Work instructions: Locate and copy each line in the data that contains the word "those".

Stored data:

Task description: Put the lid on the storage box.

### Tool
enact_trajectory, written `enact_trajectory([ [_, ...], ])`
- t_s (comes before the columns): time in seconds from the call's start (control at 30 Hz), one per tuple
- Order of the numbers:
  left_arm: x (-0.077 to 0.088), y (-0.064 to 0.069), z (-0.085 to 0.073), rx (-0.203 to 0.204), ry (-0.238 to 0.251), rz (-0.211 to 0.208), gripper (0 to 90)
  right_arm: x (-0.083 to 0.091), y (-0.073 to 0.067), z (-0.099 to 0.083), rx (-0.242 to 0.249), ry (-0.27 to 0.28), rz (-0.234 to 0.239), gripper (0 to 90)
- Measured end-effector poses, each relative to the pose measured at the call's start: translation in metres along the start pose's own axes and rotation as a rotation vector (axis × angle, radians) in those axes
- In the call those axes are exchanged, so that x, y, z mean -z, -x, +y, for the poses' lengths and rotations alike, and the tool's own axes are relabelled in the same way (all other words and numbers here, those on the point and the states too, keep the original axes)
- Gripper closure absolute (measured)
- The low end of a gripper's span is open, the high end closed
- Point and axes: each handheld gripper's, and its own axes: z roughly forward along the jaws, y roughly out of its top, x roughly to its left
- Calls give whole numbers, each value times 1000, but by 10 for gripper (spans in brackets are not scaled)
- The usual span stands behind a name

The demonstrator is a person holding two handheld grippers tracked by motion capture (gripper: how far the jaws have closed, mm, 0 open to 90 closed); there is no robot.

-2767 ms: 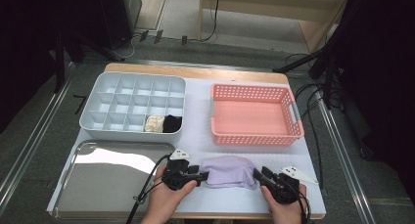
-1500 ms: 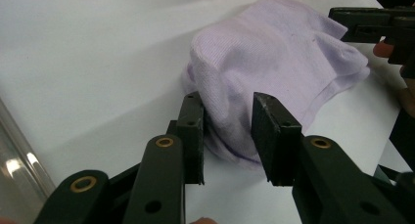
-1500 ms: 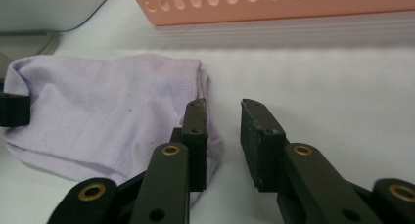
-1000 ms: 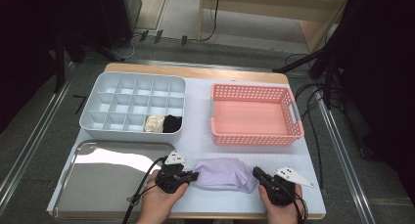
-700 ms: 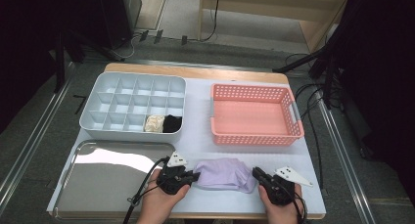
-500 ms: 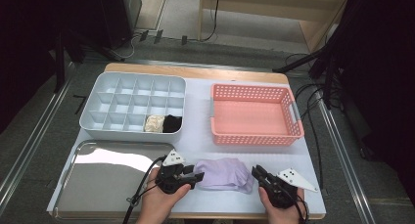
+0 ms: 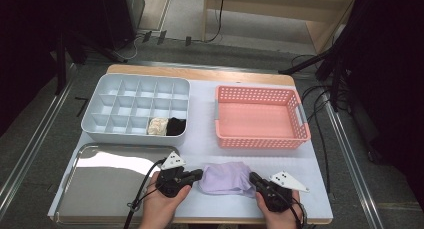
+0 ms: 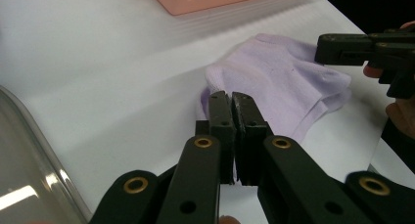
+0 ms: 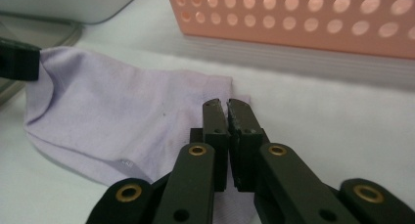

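Observation:
A lilac sock (image 7: 225, 178) (image 8: 284, 82) (image 9: 122, 116) lies flat on the white table near the front edge, between my two grippers. My left gripper (image 7: 200, 174) (image 8: 230, 94) has just been closing and is shut, pinching the sock's left end at its tips. My right gripper (image 7: 251, 178) (image 9: 227, 102) has also just been closing. It lies low over the sock's right end, shut on the cloth edge. In the left gripper view the right gripper (image 8: 367, 45) shows at the sock's far side. A hand holds each gripper from below.
A pink perforated basket (image 7: 260, 141) stands behind the sock at the right, with nothing in it. A grey divided box (image 7: 95, 114) at the back left holds a cream item (image 7: 159, 126) and a black item (image 7: 175, 126). A shiny metal tray (image 7: 100, 189) lies at the front left.
Both hands stay where they were at the sock's two ends. The sock's outline has shifted slightly; nothing else has moved.

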Motion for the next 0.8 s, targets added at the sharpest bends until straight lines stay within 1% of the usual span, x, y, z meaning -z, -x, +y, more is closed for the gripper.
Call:
enact_trajectory([
  [0.03,0,0,0,5,3,-3,891,3,0,1,-3,14,-1,874],
  [0.07,1,-1,1,8,1,-18,892,5,0,2,-9,17,1,874],
  [0.1,2,-2,1,12,4,-23,892,7,1,2,-11,23,0,874],
  [0.17,3,-4,1,13,-5,-34,892,15,4,3,-19,44,-3,874],
  [0.2,3,-6,1,11,-15,-30,892,17,5,3,-20,46,0,874],
  [0.23,3,-7,1,15,-27,-38,893,21,6,3,-32,39,5,874],
  [0.27,2,-8,0,13,-42,-40,894,23,8,2,-32,36,9,874],
  [0.3,1,-8,0,10,-53,-35,895,25,10,1,-39,27,11,874],
  [0.33,-1,-8,0,15,-58,-39,895,27,11,0,-39,25,14,874],
  [0.37,-2,-8,-1,15,-74,-40,894,27,12,-1,-45,15,14,874],
  [0.4,-4,-8,-1,16,-78,-39,894,26,13,-2,-49,4,13,874],
  [0.43,-5,-8,-1,9,-86,-29,893,25,14,-2,-49,-2,8,873],
  [0.5,-7,-6,-2,2,-81,-13,891,20,17,-5,-49,-14,1,873],
  [0.57,-7,-6,-2,-12,-76,4,888,16,17,-7,-40,-23,-2,872],
  [0.6,-7,-6,-2,-13,-75,6,885,15,16,-8,-30,-24,-10,872],
  [0.63,-8,-5,-3,-12,-69,9,880,14,16,-8,-25,-16,-10,872],
  [0.7,-8,-6,-3,-18,-72,15,871,15,16,-8,-16,15,-16,873],
  [0.73,-8,-5,-4,-21,-72,16,857,15,16,-7,-23,13,-14,873],
  [0.77,-9,-4,-4,-21,-70,28,826,14,17,-7,-25,3,-11,872],
  [0.8,-9,-4,-5,-31,-65,33,772,12,17,-7,-28,-8,-4,868],
])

Result of the exercise:
- Measured end-effector poses, each relative to the pose measured at the call's start: translation in metres along the start pose's own axes and rotation as a rotation vector (axis × angle, radians) in those axes
- In the call those axes are exchanged, so that x, y, z mean -z, -x, +y, for the poses' lengths and rotations alike, and the tool's own axes are relabelled in the same way (all other words and numbers here, those on the point and the states too, keep the original axes)

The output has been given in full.